Manipulation of the Phospholipid Composition of Tissue Culture Cells

Michael Glaser; Karen A Ferguson; P Roy Vagelos

doi:10.1073/pnas.71.10.4072

. 1974 Oct;71(10):4072–4076. doi: 10.1073/pnas.71.10.4072

Manipulation of the Phospholipid Composition of Tissue Culture Cells^{^*}

Michael Glaser ^1,^†, Karen A Ferguson ^1,^‡, P Roy Vagelos ¹

PMCID: PMC434330 PMID: 4530286

Abstract

Methods have been devised to significantly alter the phospholipid composition of LM cells grown in serum-free tissue culture medium.

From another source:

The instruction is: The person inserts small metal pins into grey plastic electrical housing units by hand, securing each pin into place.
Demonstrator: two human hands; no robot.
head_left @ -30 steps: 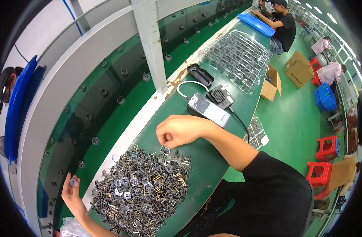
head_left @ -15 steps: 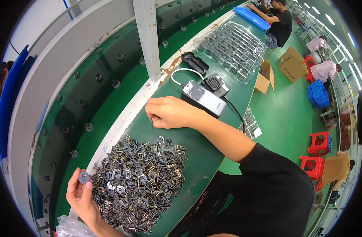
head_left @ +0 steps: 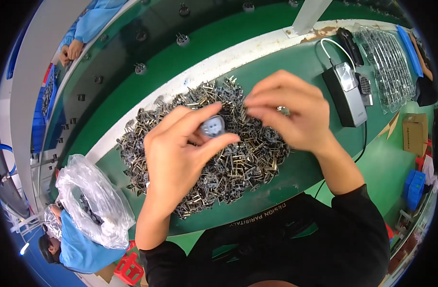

The polar head groups of the phospholipids, as well as the acyl groups of these lipids, can be changed. When LM cells were grown in medium containing choline analogues, either N-methyl-ethanolamine or N,N-dimethylethanolamine, or the unnatural analogues, 1-2-amino-1-butanol or 3-amino-1-propanol, up to 50% of the cellular phospholipids contained the analogue supplied. When linoleate was added to the cells as a bovine serum albumin complex, up to 40% of the fatty acids of the phospholipids were linoleate. Under the conditions discussed, the polar head group composition, the fatty acid composition, or both together could be varied in the membrane phospholipids.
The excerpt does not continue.